ANNOUNCES COMPLETION OF ACQUISITION OF
SAM & LIBBY TRADEMARKS AND TRADENAMES
Readville, MA-- August 20, 1996-- MAXWELL SHOE COMPANY INC. (NASDAQ: MAXS) today
announced the completion of the acquisition by Maxwell Shoe from Sam & Libby,
Inc. of all worldwide rights to Sam & Libby's trademarks and tradenames for $5.5
million, following approval of the terms of the transaction by the shareholders
of Sam & Libby at a meeting held late last week.
Maxwell V. Blum, Chairman of the Board and Chief Executive Officer of Maxwell
Shoe Company stated: "We are enthusiastic about the acquisition of the Sam &
Libby brand names.
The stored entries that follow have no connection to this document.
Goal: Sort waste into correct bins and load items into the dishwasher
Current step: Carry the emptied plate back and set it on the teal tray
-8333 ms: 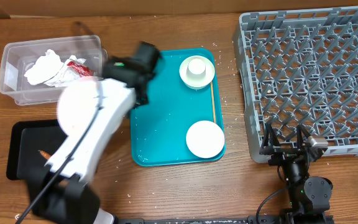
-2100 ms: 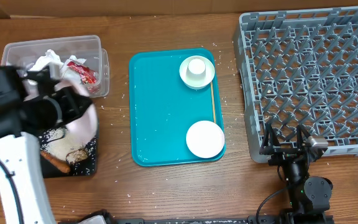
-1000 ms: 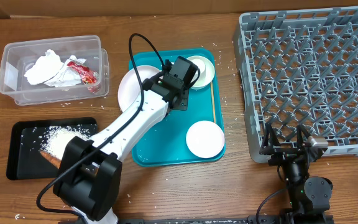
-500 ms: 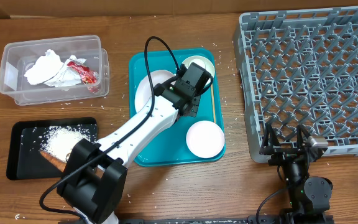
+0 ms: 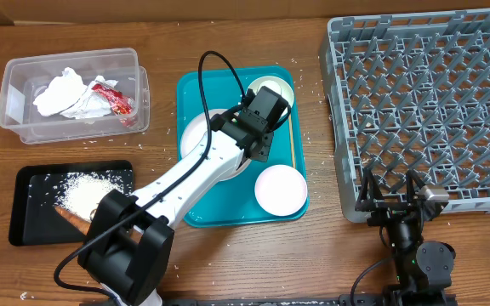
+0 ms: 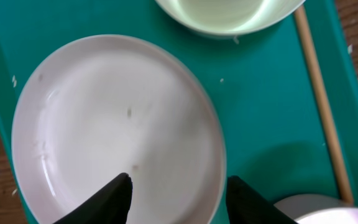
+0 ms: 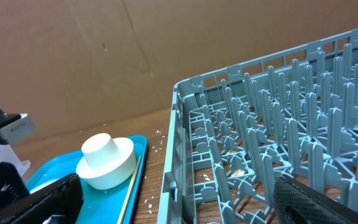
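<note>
Left hand [image 6: 178, 194] pointing down, fingers [image 6: 114, 200] apart astride white plate [image 6: 104, 118] rim

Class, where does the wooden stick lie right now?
In the overhead view, the stick lies on the teal tray along its right edge, to the right of the plate and left of the rack.

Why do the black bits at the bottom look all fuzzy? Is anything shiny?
Left wrist view: the left fingers sit too close to the lens, so they blur; the plate shows only a soft sheen. Right wrist view: the right fingers blur too, but the rack is sharp. Overhead view: evenly lit and crisp.
</note>
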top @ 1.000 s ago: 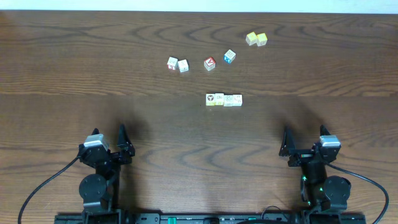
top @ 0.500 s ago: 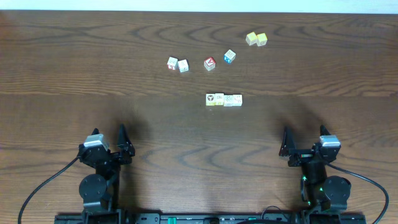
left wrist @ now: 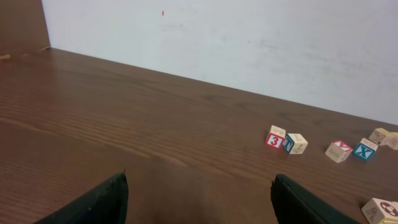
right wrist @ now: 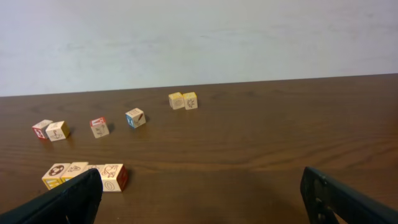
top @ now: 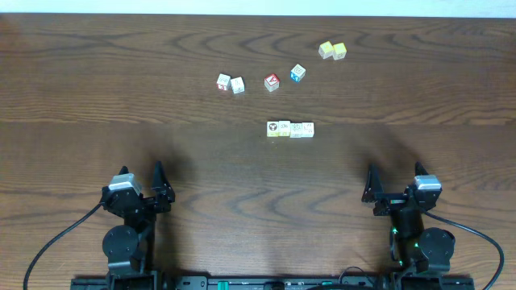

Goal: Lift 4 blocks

The positive reaction from retailers regarding the
acquisition which began earlier this summer has continued with the introduction
of our product at the recent New York and Las Vegas Shoe Shows."
Mark J. Cocozza, President and Chief Operating Officer of Maxwell Shoe Company
said: "We continue to believe that this acquisition will allow us to achieve our
strategic objective of increasing our share of the casual and dress footwear
market."
Maxwell Shoe Company Inc. design, develops and markets moderately priced casual
and dress footwear for women under the Mootsies Tootsies brand name as well as
for children under the Mootsies Kids brand name. The Company also designs,
develops and markets "better" and "upper moderate" women's casual and dress
footwear under the Jones New York and Jones New York Sport brand names.